# High pitched sound while GPU is under load.



## jaredudu (Jul 10, 2009)

Well , it's been like this since I can remember and I never really gave it a 2nd thought until now, but is it normal for my computer to make a high pitched noise while their is gpu load?

Computer specs over there <<


----------



## largon (Jul 10, 2009)

Yes. 
It's normal. Some cards (and motherboards) just do that.


----------



## Asylum (Jul 10, 2009)

Most graphics cards make a high pitch whine when they are at load.
Seems like when you run a program that puts your card at high load the whine gets loader.
For example ..3DMARK06 or Vantage.
Under normal use you dont really hear it.
The more Draw on the card for performance the higher the whine will be.
Nothing to worry about its normal for graphics cards now days.


----------



## mordant80 (Jul 10, 2009)

Usually the high frequency whine you might hear are capacitors..  Power supplies are the most common thing I've seen to make that noise, but yea, anything with capacitors on it can do it.  I remember trying to point out the noise to coworkers in a little pc shop I used to work in.  They'd look at me like I'm crazy because apparently a lot of people have trouble hearing high frequencies like that, lol.


----------



## dcf-joe (Jul 10, 2009)

Yeah, my 4870x2 does the same thing when I start Crysis Warhead.


----------



## Homeless (Jul 10, 2009)

Unfortunately it is considered normal.  It won't do any damage, but it is rather annoying


----------



## largon (Jul 10, 2009)

mordant80 said:


> Usually the high frequency whine you might hear are capacitors.

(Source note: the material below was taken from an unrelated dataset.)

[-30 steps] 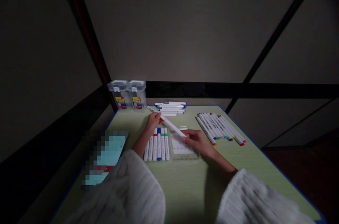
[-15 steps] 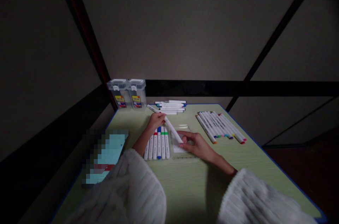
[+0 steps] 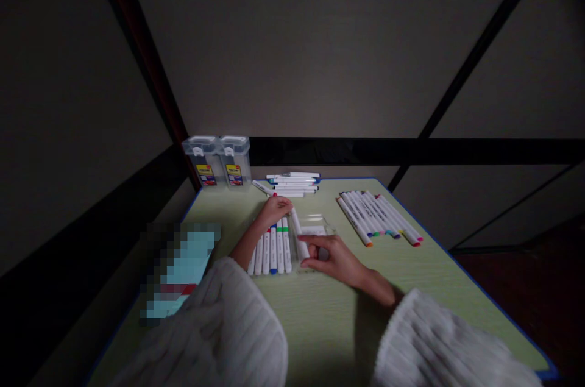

I have yet to hear any whine coming from a capacitor. Many, many inductors do ring, though.


----------



## mordant80 (Jul 10, 2009)

largon said:


> I have yet to hear any whine coming from a capacitor. Many, many inductors do ring, though.



Thanks for that, I've always just heard about capacitor whine..  which does exist..  This quote is from wikipedia concerning noisy caps, "the varying electric field between the capacitor plates exerts a physical force, moving them as a speaker."  But decided to research it a little bit and yea, inductors seem to be a more common source of high pitch noises in PC components.


----------



## Ketxxx (Jul 15, 2009)

If I were to buy something, install it, and it made a high pitch whine, thats a surefire sign a capacitor is probably about to blow and it would get immediately removed and RMAd without question by the place I got it from.

I once had a PSU that made a whine noise, it of course eventually died as the whine was a weak capacitor that eventually leaked, and blew up.

Moral of story: High pitch whine noises in a PC are usually bad.


----------



## Spaceman Spiff (Jul 15, 2009)

Yeah, my Sapphire 4890 does it as well. I was scared at first, but it seems to be kinda common. Although I don't see how its acceptable to release products like that. Annoys the crap outta me sometimes.


----------



## jaredudu (Jul 15, 2009)

I was just sort of surprised when I got this card as my 3850 did not do it at all. But then again it did run alot cooler and efficiently


----------



## AsRock (Jul 15, 2009)

mordant80 said:


> Usually the high frequency whine you might hear are capacitors..  Power supplies are the most common thing I've seen to make that noise, but yea, anything with capacitors on it can do it.  I remember trying to point out the noise to coworkers in a little pc shop I used to work in.  They'd look at me like I'm crazy because apparently a lot of people have trouble hearing high frequencies like that, lol.




Well it can be a few things.  Like a coil or even a transformer ( which might be overloaded or just getting weak ) going bad. If i found a capacitors making those kinda sounds it be sent back ASAP.

Although transformers normally have a hum or buzz to them.




Ketxxx said:


> Over in the US hearing a high pitch whine may be considered normal, but speaking from the other side of the pond, if I were to buy something, install it, and it made a high pitch whine, thats a surefire sign a capacitor is probably about to blow and it would get immediately removed and RMAd without question by the place I got it from.
> 
> I once had a PSU that made a whine noise, it of course eventually died as the whine was a weak capacitor that eventually leaked, and blew up.
> 
> Moral of story: High pitch whine noises in a PC are usually bad.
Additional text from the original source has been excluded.